EXERCISE INSTRUCTIONS ->
Read the data below. Every line holding the string "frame" must be copied.

DATASET EXCERPT ->
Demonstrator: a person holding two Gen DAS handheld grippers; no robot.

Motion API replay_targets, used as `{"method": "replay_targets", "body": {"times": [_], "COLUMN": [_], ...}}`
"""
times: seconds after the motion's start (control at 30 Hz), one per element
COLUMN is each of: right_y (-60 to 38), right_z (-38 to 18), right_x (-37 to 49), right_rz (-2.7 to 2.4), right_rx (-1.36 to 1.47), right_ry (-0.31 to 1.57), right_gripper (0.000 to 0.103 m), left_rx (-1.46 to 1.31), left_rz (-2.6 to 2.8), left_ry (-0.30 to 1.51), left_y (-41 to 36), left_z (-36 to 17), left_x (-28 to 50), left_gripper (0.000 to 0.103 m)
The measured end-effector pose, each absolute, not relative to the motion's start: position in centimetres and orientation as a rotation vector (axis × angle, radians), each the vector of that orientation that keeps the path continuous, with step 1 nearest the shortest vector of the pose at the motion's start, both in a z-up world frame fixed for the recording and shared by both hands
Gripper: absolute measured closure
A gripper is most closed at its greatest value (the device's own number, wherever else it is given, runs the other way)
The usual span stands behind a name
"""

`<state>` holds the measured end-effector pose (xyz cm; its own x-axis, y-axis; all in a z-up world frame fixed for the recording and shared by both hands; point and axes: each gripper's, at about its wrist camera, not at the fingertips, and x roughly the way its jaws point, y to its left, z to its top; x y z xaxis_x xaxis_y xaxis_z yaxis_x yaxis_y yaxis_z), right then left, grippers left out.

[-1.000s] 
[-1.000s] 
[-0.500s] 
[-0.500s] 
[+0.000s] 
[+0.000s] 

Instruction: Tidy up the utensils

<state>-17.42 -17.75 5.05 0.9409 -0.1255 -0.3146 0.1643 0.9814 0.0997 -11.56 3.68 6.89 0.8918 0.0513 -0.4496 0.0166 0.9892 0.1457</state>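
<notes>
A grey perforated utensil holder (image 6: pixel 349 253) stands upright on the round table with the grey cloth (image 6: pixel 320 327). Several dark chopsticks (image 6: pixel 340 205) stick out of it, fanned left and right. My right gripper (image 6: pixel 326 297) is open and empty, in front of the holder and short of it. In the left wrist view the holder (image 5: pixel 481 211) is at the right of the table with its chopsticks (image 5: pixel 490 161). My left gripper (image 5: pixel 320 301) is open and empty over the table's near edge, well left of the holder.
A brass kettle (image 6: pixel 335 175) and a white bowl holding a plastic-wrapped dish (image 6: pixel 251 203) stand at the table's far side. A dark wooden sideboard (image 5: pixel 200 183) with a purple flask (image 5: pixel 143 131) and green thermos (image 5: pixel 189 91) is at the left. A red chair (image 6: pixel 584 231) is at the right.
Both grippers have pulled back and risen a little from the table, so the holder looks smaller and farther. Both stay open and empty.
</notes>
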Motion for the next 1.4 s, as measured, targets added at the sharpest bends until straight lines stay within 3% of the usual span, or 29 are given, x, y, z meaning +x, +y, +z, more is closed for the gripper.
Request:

WRITTEN RESPONSE ->
The measured end-effector pose, each absolute, not relative to the motion's start: position in centimetres and orientation as a rotation vector (axis × angle, radians), each the vector of that orientation that keeps the path continuous, with step 1 nearest the shortest vector of the pose at the motion's start, both in a z-up world frame fixed for the recording and shared by both hands
`<state>` holds the measured end-effector pose (xyz cm; its own x-axis, y-axis; all in a z-up world frame fixed for the recording and shared by both hands; point and axes: each gripper's, at about its wrist camera, not at the fingertips, and x roughly the way its jaws point, y to its left, z to its top; x y z xaxis_x xaxis_y xaxis_z yaxis_x yaxis_y yaxis_z), right then left, grippers left out.

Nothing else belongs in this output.